(SUPPLIED RECORDS Opens)

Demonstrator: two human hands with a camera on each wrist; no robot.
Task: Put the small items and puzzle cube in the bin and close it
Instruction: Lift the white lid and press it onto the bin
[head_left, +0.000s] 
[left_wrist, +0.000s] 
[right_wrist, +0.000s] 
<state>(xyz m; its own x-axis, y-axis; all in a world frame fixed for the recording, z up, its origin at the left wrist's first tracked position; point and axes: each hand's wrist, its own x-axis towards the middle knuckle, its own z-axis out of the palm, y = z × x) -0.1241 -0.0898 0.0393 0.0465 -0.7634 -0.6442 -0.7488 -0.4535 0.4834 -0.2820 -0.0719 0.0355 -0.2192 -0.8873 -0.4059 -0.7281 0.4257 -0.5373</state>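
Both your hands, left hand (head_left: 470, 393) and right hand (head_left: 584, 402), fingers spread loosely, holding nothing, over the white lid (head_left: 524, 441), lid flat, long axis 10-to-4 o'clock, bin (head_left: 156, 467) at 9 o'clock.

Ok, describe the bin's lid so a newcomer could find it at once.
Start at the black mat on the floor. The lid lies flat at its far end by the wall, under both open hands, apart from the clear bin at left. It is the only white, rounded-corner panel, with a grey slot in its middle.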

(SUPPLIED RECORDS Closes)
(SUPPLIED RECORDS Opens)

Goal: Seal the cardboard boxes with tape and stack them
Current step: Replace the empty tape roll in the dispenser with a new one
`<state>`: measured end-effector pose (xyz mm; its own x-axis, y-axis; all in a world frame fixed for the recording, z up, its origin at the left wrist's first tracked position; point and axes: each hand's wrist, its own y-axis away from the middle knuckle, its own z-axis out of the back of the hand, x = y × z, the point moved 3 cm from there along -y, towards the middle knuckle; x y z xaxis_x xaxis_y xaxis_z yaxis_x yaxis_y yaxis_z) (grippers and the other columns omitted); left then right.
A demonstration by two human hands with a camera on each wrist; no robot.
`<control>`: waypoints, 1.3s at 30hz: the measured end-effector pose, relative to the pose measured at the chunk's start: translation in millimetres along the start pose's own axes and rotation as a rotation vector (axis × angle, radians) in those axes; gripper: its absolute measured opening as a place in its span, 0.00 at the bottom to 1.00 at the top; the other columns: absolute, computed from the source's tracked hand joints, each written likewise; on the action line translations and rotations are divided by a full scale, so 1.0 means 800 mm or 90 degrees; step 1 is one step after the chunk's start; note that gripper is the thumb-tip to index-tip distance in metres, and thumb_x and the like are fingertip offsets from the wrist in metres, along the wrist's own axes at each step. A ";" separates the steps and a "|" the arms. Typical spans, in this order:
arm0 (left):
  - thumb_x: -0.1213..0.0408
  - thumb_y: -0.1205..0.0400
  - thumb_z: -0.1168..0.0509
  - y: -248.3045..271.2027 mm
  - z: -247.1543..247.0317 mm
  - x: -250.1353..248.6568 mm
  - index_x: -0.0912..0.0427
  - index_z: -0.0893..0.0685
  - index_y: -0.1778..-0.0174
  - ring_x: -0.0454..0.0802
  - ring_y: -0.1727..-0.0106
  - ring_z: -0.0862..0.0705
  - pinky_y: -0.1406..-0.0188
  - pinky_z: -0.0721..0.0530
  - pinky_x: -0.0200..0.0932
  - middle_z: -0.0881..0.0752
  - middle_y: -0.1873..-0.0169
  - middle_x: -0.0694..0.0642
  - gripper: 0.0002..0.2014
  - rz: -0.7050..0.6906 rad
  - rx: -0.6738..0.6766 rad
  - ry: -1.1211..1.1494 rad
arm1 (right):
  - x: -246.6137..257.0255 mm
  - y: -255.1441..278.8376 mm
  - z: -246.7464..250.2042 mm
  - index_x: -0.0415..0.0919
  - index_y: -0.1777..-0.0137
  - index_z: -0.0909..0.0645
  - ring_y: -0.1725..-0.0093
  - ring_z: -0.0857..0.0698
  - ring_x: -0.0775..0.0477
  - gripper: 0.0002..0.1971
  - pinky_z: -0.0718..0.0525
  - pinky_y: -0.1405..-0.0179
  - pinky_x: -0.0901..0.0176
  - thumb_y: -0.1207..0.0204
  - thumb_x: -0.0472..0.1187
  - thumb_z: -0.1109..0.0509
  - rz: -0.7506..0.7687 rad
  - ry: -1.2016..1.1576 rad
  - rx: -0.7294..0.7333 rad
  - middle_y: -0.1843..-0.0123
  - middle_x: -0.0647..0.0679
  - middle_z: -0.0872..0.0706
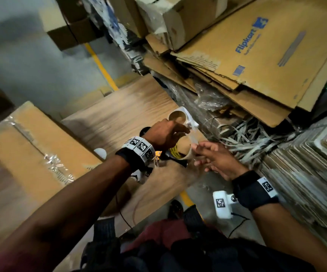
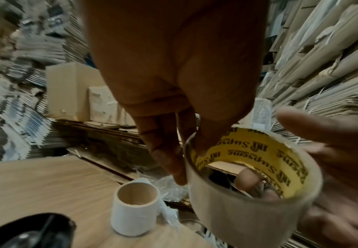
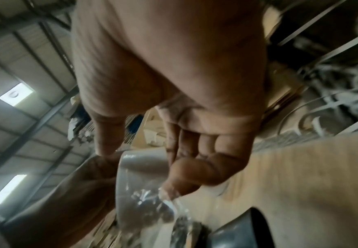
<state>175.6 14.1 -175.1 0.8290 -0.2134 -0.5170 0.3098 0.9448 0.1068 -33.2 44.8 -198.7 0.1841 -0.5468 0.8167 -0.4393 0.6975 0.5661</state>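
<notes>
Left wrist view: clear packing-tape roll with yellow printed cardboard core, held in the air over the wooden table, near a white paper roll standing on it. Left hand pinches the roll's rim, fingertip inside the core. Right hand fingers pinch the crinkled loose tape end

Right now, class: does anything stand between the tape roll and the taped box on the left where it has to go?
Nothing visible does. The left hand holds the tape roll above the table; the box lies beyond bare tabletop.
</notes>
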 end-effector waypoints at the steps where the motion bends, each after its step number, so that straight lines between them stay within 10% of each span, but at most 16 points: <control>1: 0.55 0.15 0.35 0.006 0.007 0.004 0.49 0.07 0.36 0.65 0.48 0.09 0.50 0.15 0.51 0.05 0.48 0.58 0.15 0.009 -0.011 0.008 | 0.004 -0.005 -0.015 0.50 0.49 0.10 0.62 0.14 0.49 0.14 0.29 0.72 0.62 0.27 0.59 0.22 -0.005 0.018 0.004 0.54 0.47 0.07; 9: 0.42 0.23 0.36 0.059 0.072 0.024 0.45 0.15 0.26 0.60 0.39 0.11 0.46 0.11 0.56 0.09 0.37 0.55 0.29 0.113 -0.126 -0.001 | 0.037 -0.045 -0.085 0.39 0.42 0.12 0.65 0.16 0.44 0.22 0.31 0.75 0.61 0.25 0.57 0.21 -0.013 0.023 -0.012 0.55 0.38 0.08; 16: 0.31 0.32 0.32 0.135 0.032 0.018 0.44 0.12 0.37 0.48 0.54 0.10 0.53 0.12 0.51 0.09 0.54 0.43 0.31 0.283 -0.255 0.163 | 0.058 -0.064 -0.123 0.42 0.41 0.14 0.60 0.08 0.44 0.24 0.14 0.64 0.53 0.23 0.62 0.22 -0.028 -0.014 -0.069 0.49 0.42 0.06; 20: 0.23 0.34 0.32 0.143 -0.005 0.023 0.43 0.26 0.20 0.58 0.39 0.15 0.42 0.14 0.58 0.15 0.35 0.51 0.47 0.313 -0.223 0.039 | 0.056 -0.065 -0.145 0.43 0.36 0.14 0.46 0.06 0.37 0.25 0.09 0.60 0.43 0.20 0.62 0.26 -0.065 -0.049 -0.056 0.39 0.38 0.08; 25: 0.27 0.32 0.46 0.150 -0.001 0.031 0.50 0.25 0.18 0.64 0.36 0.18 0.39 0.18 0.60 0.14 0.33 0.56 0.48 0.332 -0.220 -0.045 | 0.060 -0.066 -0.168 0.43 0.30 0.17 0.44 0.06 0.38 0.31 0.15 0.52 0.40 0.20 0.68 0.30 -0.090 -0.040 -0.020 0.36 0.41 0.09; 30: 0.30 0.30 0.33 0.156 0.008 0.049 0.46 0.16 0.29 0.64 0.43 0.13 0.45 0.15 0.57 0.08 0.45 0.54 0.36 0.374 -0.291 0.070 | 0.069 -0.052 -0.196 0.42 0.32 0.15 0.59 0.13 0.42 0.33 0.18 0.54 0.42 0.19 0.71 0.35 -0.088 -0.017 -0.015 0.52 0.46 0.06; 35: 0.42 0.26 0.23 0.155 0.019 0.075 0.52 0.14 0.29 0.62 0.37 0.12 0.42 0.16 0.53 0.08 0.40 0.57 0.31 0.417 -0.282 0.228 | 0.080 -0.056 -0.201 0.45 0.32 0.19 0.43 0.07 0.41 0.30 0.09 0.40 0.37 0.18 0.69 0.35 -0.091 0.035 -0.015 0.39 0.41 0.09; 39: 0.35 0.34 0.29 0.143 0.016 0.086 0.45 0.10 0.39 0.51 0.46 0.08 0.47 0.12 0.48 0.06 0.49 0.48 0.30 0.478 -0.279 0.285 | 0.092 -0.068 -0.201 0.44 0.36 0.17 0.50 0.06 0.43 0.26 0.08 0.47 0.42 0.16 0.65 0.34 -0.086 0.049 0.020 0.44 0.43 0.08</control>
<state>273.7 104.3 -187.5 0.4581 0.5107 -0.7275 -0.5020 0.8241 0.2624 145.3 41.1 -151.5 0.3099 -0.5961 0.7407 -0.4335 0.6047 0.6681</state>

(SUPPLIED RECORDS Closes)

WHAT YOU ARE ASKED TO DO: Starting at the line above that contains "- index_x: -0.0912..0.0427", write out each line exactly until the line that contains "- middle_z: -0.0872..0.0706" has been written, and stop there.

WRITTEN RESPONSE:
  - index_x: -0.0912..0.0427
  - index_z: -0.0893..0.0685
  - index_y: -0.1778..-0.0174
  - ring_x: -0.0454..0.0802
  - ring_y: -0.1727..-0.0106
  - ring_z: -0.0862..0.0705
  - pinky_y: -0.1406..-0.0188
  - pinky_z: -0.0721..0.0530
  - pinky_x: -0.0200..0.0932
  - middle_z: -0.0881..0.0752
  - middle_y: -0.1873..-0.0169
  - middle_x: -0.0694..0.0642
  - gripper: 0.0002..0.2014
  - rz: -0.7050..0.6906 rad
  - rx: -0.6738..0.6766 rad
  - ry: -1.1211..1.1494 rad
arm1 (right):
  - x: -246.6137..257.0255 mm
  - y: -255.1441..278.8376 mm
  - z: -246.7464..250.2042 mm
  - index_x: -0.0415..0.0919
  - index_y: -0.1777..-0.0137
  - index_z: -0.0909..0.0645
  - ring_y: -0.1725..-0.0093
  - ring_z: -0.0857..0.0698
  - ring_x: -0.0775..0.0477
  - gripper: 0.0002..0.1971
  - pinky_z: -0.0718..0.0525
  - pinky_y: -0.1405..-0.0179
  - pinky_x: -0.0901..0.0176
  - thumb_y: -0.1207..0.0204
  - thumb_x: -0.0472..0.1187
  - thumb_z: -0.1109..0.0509
  - rz: -0.7506..0.7687 rad
  - ry: -1.2016..1.1576 rad
  - rx: -0.7294..0.7333 rad
  - middle_y: -0.1843..-0.0123
  - middle_x: -0.0647..0.0679
  - middle_z: -0.0872..0.0706

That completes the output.